The district is opening 125 slots that will be divided between four elementary schools — Castañeda, Perez, Rayburn and Sanchez — where parents of children who don’t qualify for the free full-day pre-k program could still enroll their children for $550 per month or $4,950 per year.
The program was discussed by the board of trustees and administration over the past few months as they weighed the benefits of getting those students enrolled in the district early on while giving parents another option. Same as with other public school districts, the pre-K program at McAllen school district is only available for families that qualify based on income level or military status, as state and federal funding for universal pre-K has been diminishing over the years.
“Unfortunately, as a district we can’t afford to do universal pre-k for everybody right now. It just doesn’t fit into our budget, but this was a compromise,” Gonzalez said. “This is comparable to what they (parents) are paying at learning centers right now. The only difference would be that it would be within a public setting right now and we believe that’s beneficial to the families and to the district.”
The main benefit of starting these children in a public setting is that children will be taught by certified teachers who can prepare them for the curriculum that they will be going into once they hit kindergarten and beyond, district officials said while discussing the program during several workshop meetings.
McAllen school district trustee Sam Saldivar said the district considered offering a universal pre-k program free of cost to all children but that would come at a ticket price of about $2 to $3 million per year, which the district can’t afford at this point. But this program is also not being implemented as a revenue source; he clarified, as the district is not expecting to break even on costs until the second or third year of these children being in the school system.
“We are not in the business of making a profit,” Saldivar said. “It would take holding those students coming through a program until the third grade, so we are talking about several years down the road of a sustained program, where we are going to begin seeing a return on investment because of the state funding we would get moving forward that would then be put back into the program and it would become self-sufficient.”
No additional hiring of staff or teachers was necessary for this initial phase, Gonzalez said, as they just shifted current personnel to those positions and these schools already had the classroom space available, as well as furnishings.
The program will launch as a first-come-first-served basis until the 125 spots are filled and students will begin on the 2018-2019 school year. Interested parents are being urged to call the district directly or any of the participating elementary schools.
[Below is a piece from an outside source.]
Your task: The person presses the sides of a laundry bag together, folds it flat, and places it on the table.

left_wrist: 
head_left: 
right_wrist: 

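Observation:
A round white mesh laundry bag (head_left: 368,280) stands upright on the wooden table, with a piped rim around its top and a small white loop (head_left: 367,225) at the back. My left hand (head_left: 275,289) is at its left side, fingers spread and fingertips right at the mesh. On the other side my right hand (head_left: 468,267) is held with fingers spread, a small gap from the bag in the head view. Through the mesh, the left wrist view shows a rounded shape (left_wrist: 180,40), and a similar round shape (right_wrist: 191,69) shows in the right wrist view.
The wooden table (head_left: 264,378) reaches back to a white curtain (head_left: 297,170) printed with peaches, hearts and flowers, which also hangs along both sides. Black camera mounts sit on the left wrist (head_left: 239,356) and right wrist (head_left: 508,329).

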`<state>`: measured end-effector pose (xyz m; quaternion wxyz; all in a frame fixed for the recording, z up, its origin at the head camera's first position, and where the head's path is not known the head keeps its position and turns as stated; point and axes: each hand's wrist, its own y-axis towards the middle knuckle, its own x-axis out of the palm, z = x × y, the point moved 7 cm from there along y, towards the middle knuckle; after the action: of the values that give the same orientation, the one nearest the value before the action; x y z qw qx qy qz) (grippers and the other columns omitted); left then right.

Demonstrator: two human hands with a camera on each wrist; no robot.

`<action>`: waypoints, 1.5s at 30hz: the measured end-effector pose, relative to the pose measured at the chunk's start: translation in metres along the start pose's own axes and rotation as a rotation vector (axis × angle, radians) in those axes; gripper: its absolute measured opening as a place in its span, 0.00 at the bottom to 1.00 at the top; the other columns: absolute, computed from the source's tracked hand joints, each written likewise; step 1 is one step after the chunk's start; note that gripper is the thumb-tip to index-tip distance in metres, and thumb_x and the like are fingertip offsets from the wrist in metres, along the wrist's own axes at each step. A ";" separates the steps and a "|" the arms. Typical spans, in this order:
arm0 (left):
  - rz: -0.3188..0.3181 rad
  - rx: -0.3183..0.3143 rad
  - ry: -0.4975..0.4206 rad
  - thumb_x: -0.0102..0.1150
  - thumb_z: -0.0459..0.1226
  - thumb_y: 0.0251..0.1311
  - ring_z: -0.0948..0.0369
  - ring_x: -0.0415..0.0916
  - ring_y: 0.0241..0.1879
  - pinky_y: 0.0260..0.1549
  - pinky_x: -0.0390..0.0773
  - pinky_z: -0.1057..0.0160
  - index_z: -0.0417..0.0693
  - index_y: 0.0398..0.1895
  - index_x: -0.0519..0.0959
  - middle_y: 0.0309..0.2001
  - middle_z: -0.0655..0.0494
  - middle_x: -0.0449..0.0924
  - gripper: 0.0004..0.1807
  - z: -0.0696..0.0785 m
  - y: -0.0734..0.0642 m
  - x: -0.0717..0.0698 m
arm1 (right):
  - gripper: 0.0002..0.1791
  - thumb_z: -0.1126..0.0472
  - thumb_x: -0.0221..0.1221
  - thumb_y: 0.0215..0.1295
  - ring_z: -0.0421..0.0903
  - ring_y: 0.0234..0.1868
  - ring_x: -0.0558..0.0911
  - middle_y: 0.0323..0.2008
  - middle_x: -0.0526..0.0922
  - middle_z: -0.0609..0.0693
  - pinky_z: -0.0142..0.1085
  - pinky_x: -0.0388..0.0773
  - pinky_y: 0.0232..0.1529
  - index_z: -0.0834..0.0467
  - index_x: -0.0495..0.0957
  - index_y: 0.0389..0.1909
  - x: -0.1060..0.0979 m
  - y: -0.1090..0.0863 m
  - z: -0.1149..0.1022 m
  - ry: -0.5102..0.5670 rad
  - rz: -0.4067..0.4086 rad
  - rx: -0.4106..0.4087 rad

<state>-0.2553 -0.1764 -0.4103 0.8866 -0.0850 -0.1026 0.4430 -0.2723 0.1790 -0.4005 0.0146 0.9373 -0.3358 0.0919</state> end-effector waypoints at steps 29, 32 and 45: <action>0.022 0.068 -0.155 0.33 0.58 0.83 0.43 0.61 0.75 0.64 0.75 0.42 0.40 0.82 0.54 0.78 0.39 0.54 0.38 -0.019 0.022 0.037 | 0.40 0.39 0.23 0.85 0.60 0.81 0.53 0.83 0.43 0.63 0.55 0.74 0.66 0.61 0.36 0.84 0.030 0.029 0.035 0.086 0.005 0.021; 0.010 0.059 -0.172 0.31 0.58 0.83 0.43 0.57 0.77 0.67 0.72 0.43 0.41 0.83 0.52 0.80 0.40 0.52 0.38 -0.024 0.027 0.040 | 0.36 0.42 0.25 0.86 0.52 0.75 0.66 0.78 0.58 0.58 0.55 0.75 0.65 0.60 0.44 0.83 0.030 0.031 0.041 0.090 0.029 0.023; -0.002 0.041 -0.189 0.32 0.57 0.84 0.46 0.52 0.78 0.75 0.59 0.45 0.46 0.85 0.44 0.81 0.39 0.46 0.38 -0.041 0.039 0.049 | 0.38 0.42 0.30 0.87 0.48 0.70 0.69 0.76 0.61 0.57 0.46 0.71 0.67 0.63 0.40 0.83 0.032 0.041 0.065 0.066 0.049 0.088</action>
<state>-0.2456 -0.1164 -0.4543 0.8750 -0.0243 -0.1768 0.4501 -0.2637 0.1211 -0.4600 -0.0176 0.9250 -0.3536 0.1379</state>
After the initial year, district officials will assess the interest of parents and could expand the program to other campuses if the demand exceeds the space available, Gonzalez said.
“It’s just going to depend on the demand,” he said. “How many people actually come out? How much interest is shown in the program? And then we can run it and see how it impacts our existing pre-k program where families have to qualify for, and how does it impact the entire district. Then at that point, we’ll decide if and when we expand it.”